(ABOUT THIS TASK) From the first line to the last, give the data again exactly.

[[ GIVEN INFORMATION, beginning ]]

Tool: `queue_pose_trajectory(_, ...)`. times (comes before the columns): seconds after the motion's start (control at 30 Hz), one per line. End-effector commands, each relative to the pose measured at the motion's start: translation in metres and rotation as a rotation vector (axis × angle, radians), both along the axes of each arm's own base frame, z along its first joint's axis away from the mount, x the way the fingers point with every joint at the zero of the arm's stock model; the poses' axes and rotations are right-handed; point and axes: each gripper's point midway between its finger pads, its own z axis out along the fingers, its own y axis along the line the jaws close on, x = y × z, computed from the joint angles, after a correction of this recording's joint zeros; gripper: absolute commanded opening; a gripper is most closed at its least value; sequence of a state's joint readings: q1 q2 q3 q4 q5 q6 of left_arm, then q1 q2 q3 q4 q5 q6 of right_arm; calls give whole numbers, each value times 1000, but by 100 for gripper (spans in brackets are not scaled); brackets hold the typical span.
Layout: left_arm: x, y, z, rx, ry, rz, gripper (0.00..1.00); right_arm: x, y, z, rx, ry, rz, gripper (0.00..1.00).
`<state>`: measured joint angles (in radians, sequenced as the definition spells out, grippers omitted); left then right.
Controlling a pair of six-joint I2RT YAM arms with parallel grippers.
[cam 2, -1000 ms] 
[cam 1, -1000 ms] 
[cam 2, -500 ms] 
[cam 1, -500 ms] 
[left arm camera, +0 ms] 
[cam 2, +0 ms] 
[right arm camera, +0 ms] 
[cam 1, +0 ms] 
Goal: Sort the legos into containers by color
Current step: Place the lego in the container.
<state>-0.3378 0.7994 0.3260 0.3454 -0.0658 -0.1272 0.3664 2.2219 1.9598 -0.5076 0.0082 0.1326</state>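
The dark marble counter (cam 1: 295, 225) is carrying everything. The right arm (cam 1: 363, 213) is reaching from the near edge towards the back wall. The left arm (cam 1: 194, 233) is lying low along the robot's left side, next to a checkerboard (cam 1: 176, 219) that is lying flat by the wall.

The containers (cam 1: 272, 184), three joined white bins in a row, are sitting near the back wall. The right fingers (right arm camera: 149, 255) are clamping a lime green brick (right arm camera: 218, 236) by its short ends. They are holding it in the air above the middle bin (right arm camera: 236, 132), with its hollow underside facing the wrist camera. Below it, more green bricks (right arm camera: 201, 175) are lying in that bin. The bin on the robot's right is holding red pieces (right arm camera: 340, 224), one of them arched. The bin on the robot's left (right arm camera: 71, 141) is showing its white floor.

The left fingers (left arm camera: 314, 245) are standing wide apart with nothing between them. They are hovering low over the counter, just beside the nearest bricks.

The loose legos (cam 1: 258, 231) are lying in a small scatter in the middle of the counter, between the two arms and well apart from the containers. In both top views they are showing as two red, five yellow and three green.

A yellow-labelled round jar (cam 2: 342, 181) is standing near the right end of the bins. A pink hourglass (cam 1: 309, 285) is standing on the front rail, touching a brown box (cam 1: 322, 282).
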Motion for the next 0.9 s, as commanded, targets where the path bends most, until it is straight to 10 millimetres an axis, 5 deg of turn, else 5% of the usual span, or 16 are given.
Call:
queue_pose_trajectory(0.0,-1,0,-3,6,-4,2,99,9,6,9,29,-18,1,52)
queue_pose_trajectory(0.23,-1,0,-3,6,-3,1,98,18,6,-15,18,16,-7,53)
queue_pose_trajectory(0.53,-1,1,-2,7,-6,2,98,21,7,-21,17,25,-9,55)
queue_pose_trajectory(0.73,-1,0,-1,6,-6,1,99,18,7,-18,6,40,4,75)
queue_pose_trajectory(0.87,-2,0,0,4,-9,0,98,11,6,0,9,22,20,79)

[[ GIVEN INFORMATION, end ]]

(TASK OUTPUT)
Tool: `queue_pose_trajectory(_, ...)`. times (comes before the columns): seconds after the motion's start (control at 30 Hz), one per line. End-effector commands, each relative to the pose measured at the motion's start: translation in metres and rotation as a rotation vector (axis × angle, radians), both along the axes of each arm's own base frame, z along its first joint's axis away from the mount, x the way the fingers point with every joint at the zero of the arm's stock model; the poses' axes and rotations are right-handed; point and axes: each gripper's point midway between its finger pads, its own z axis out along the fingers, its own y axis along the line the jaws close on, x = y × z, computed from the joint angles, after a correction of this recording's joint zeros; gripper: absolute commanded opening; a gripper is most closed at its least value; sequence of a state's joint readings: q1 q2 q3 q4 q5 q6 of left_arm, then q1 q2 q3 q4 q5 q6 of right_arm; calls give whole numbers, each value times 1000, but by 100 for gripper (spans in brackets are not scaled); brackets hold the typical span.
Layout: left_arm: x, y, z, rx, ry, rz, gripper (0.00..1.00); right_arm: x, y, z, rx, ry, rz, gripper (0.00..1.00).
`<state>`: measured joint angles (in radians, sequenced as the definition spells out, grippers omitted); left then right.
Controlling a pair of six-joint I2RT YAM arms with parallel grippers.
[cam 2, -1000 ms] 
[cam 1, -1000 ms] 
[cam 2, -500 ms] 
[cam 1, -500 ms] 
[left arm camera, +0 ms] 
[cam 2, +0 ms] 
[right arm camera, +0 ms] 
[cam 1, +0 ms] 
Goal: Sort the legos into containers by color
Current step: Place the lego in the container.
<state>-0.3378 0.7994 0.3260 0.3454 -0.0658 -0.1272 0.3664 2.2219 1.9598 -0.5076 0.0082 0.1326</state>
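The dark marble counter (cam 1: 295, 225) is carrying everything. The right arm (cam 1: 363, 213) is reaching from the near edge towards the back wall. The left arm (cam 1: 194, 233) is lying low along the robot's left side, next to a checkerboard (cam 1: 176, 219) that is lying flat by the wall.

The containers (cam 1: 272, 184), three joined white bins in a row, are sitting near the back wall. The right fingers (right arm camera: 149, 255) are clamping a lime green brick (right arm camera: 218, 236) by its short ends. They are holding it in the air above the middle bin (right arm camera: 236, 132), with its hollow underside facing the wrist camera. Below it, more green bricks (right arm camera: 201, 175) are lying in that bin. The bin on the robot's right is holding red pieces (right arm camera: 340, 224), one of them arched. The bin on the robot's left (right arm camera: 71, 141) is showing its white floor.

The left fingers (left arm camera: 314, 245) are standing wide apart with nothing between them. They are hovering low over the counter, just beside the nearest bricks.

The loose legos (cam 1: 258, 231) are lying in a small scatter in the middle of the counter, between the two arms and well apart from the containers. In both top views they are showing as two red, five yellow and three green.

A yellow-labelled round jar (cam 2: 342, 181) is standing near the right end of the bins. A pink hourglass (cam 1: 309, 285) is standing on the front rail, touching a brown box (cam 1: 322, 282).
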Motion for the next 0.9 s, as commanded, targets where the path bends most, until it is straight to 10 millimetres an axis, 5 deg of turn, else 5% of the usual span, or 16 are given.
Call:
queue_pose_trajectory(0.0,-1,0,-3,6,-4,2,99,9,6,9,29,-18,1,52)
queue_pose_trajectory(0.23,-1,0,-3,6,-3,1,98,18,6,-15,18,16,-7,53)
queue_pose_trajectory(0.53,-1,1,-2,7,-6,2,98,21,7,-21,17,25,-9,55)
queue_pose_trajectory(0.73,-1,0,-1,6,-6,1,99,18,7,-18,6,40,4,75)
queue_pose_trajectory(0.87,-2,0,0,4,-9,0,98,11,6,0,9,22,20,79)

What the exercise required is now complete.